Exercise brief>
Give again, word for word, each line below starting at the one that contains "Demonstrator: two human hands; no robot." and ending at the one that contains "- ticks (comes".

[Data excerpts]
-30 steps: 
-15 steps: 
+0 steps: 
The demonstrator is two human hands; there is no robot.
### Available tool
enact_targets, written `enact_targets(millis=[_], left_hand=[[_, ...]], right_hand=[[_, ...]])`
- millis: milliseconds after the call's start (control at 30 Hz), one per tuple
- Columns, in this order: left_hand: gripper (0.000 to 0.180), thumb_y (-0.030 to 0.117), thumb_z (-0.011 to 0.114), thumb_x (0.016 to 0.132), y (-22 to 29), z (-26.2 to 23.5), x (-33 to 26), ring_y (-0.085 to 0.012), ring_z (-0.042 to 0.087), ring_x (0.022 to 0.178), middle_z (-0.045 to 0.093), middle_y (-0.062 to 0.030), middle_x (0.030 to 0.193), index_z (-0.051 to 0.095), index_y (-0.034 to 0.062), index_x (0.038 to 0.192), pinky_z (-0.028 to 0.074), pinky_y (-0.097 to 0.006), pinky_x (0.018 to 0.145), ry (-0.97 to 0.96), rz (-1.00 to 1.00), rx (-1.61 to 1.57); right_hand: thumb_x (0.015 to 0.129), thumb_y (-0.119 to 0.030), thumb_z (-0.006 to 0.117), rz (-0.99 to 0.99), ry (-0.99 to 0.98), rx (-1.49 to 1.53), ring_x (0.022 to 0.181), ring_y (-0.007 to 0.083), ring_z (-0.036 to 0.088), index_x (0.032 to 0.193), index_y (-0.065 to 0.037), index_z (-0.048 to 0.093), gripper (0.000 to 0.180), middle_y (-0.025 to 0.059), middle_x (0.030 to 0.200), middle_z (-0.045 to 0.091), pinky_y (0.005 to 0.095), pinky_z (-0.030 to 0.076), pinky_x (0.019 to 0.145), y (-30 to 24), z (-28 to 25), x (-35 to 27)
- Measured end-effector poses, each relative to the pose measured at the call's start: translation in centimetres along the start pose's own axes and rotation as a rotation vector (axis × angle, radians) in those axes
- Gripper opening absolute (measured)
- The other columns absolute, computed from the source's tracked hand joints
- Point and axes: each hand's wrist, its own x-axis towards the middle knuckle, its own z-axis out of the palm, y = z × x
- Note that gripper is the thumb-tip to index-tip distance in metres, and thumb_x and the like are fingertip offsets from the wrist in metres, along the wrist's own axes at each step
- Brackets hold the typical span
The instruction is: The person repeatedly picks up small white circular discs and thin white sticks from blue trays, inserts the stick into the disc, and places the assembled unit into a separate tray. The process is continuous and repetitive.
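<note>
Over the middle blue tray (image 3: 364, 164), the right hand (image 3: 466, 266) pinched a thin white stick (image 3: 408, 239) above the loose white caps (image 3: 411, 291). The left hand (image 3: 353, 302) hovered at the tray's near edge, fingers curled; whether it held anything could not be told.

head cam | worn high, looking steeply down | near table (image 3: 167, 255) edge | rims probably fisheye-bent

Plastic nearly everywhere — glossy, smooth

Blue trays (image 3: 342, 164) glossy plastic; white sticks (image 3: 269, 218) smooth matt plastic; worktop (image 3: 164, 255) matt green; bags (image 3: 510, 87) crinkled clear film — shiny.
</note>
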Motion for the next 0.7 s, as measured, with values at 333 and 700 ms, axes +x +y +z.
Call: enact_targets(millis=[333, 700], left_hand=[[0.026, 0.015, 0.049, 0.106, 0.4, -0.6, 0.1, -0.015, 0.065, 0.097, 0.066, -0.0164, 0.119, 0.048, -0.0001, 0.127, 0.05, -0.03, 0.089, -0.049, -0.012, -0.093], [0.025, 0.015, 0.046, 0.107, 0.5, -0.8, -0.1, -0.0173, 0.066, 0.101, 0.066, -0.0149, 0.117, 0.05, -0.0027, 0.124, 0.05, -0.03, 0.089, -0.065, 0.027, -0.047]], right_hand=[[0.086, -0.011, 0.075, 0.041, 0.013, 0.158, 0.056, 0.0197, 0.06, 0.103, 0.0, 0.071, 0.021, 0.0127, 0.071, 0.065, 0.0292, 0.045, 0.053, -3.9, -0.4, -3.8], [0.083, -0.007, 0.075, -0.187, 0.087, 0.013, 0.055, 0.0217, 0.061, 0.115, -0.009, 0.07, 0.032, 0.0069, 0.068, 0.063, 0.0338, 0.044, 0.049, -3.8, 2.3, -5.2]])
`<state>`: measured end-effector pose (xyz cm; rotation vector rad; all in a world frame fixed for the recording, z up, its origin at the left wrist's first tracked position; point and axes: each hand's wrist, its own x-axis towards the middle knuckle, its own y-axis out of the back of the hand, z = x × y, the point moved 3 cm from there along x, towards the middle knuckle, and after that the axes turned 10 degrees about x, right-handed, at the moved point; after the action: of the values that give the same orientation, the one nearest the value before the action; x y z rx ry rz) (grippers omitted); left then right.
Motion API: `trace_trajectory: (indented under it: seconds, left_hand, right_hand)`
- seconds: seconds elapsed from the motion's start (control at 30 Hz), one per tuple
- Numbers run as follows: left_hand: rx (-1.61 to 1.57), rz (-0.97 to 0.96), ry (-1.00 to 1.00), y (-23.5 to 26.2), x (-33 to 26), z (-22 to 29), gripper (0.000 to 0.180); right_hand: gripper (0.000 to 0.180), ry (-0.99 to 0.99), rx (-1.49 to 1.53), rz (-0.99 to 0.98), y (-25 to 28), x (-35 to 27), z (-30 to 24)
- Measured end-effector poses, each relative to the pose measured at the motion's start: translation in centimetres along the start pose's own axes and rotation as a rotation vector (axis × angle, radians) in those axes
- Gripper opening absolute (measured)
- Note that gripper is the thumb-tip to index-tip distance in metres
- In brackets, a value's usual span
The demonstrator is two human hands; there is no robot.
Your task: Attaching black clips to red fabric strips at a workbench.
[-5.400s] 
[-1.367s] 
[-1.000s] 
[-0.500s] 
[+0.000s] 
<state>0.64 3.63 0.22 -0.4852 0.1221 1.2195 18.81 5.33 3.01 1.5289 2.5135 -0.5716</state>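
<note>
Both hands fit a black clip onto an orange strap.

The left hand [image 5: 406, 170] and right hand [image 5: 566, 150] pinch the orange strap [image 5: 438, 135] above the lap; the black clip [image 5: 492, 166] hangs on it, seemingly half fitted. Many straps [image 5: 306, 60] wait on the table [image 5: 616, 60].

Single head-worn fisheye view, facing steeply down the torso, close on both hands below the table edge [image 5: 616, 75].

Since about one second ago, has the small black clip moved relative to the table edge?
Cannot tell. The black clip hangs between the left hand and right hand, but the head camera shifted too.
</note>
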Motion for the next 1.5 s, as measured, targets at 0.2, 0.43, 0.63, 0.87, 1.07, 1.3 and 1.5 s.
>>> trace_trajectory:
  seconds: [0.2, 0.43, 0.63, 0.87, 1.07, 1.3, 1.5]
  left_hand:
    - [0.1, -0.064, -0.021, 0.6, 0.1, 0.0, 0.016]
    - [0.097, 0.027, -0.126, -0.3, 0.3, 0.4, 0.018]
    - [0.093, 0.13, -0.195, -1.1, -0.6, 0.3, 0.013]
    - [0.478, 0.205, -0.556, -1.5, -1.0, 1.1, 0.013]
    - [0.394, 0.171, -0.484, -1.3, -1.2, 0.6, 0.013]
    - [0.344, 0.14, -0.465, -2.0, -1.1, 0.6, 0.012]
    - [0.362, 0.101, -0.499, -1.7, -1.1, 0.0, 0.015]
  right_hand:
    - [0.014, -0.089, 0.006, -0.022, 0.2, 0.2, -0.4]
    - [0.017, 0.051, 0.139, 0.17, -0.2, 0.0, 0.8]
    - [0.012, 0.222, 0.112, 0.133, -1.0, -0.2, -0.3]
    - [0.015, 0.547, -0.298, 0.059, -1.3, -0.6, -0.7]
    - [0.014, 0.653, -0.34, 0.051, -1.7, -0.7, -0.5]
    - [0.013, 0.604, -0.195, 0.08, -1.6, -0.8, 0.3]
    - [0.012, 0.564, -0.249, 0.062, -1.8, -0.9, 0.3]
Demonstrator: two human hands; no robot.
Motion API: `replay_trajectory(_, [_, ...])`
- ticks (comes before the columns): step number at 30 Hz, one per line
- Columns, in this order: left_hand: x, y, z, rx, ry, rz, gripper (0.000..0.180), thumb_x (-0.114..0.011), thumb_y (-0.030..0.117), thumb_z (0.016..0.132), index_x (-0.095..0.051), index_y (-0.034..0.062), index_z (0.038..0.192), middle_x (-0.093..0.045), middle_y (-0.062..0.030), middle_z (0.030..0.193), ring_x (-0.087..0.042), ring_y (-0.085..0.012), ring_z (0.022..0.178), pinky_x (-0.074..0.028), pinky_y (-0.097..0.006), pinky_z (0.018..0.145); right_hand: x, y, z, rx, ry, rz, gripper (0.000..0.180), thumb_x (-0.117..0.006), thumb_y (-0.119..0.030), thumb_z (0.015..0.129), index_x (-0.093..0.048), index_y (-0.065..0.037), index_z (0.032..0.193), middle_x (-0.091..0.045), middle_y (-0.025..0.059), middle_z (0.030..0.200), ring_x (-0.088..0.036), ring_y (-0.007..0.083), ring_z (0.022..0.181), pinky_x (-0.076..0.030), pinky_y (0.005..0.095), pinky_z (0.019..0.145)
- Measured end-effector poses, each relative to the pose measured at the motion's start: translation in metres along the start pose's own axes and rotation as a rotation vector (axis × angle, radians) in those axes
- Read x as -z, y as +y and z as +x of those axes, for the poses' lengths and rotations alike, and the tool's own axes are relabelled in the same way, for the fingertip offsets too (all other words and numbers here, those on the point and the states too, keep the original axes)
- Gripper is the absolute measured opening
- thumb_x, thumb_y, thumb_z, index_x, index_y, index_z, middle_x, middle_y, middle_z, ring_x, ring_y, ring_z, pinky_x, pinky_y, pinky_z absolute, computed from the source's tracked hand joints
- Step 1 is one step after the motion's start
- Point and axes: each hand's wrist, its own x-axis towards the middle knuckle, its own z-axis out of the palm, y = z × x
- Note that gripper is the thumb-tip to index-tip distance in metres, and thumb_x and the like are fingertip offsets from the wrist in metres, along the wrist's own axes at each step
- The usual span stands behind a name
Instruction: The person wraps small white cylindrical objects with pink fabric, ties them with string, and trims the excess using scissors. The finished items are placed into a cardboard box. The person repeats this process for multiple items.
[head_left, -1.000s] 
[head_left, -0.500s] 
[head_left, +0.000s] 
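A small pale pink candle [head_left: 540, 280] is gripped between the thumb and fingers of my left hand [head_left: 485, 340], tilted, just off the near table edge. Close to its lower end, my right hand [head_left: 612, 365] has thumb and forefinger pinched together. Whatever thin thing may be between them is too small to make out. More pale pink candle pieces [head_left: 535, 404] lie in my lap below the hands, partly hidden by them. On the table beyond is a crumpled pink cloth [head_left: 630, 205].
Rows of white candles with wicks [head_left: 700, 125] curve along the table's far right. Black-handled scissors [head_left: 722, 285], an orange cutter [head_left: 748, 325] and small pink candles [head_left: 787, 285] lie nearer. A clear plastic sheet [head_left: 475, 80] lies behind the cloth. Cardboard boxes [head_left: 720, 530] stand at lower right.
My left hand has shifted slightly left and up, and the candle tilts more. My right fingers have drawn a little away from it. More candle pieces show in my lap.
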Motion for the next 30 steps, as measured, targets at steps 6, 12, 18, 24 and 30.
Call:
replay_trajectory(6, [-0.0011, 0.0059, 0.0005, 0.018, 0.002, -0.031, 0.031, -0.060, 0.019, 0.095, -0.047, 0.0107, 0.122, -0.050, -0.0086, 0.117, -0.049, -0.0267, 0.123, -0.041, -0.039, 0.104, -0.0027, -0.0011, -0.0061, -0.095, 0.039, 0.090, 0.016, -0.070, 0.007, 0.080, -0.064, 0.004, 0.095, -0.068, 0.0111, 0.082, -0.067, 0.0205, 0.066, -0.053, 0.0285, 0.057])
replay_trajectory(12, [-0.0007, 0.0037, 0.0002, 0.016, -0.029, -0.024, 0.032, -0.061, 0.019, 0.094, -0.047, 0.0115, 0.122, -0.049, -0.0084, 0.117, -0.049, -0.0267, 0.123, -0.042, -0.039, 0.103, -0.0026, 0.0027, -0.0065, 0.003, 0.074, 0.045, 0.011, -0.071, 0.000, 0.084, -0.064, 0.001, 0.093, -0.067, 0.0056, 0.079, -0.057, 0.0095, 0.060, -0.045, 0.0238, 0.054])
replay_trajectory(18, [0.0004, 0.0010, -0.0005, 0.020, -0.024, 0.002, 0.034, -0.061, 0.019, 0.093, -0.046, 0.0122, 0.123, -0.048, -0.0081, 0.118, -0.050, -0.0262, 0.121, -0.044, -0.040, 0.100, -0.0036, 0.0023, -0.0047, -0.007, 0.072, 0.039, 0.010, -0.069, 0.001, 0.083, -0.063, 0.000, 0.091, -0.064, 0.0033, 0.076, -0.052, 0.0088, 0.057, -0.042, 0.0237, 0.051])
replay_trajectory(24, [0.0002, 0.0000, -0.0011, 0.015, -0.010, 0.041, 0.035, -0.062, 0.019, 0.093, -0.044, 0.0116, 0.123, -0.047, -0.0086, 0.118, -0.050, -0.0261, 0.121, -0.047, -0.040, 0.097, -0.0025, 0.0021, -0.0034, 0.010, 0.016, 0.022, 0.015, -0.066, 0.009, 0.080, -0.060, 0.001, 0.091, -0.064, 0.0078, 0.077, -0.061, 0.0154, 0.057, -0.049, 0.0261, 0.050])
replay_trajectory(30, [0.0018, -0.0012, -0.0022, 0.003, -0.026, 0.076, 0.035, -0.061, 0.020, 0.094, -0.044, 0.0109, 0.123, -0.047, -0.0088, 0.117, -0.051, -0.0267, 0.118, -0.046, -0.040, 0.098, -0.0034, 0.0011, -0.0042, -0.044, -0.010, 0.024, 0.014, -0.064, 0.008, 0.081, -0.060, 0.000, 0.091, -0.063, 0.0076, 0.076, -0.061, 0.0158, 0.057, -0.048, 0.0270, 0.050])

Your solution>
Demonstrator: two human hands; no robot.
Motion API: `replay_trajectory(_, [_, ...])`
- ticks (comes before the columns): step number at 30 Hz, one per line

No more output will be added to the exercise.